**ASSIGNED TASK:** Search the material for "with" and show all lines that contain it.

**INPUT DATA:**
+ + +

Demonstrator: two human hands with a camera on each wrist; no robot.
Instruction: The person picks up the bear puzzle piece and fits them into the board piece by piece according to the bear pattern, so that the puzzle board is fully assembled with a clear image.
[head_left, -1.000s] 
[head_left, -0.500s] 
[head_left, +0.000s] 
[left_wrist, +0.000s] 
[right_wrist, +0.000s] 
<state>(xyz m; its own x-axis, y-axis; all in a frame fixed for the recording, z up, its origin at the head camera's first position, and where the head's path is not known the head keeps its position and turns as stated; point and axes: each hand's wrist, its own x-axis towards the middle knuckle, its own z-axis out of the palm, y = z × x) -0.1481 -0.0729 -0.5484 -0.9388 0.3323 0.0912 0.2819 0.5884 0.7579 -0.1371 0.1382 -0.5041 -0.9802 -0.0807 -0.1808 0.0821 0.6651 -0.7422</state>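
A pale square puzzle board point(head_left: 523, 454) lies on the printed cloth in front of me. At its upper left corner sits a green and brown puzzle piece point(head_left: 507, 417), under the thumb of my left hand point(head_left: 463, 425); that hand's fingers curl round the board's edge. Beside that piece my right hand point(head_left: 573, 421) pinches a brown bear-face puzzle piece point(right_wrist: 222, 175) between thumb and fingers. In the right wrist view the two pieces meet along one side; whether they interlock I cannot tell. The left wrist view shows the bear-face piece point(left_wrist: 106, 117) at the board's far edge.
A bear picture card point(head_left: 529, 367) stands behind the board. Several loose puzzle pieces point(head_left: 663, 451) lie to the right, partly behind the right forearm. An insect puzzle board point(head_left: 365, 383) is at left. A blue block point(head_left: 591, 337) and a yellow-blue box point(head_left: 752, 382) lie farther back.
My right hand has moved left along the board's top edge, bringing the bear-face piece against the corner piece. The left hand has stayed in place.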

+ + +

**EXERCISE SOLUTION:**
Demonstrator: two human hands with a camera on each wrist; no robot.
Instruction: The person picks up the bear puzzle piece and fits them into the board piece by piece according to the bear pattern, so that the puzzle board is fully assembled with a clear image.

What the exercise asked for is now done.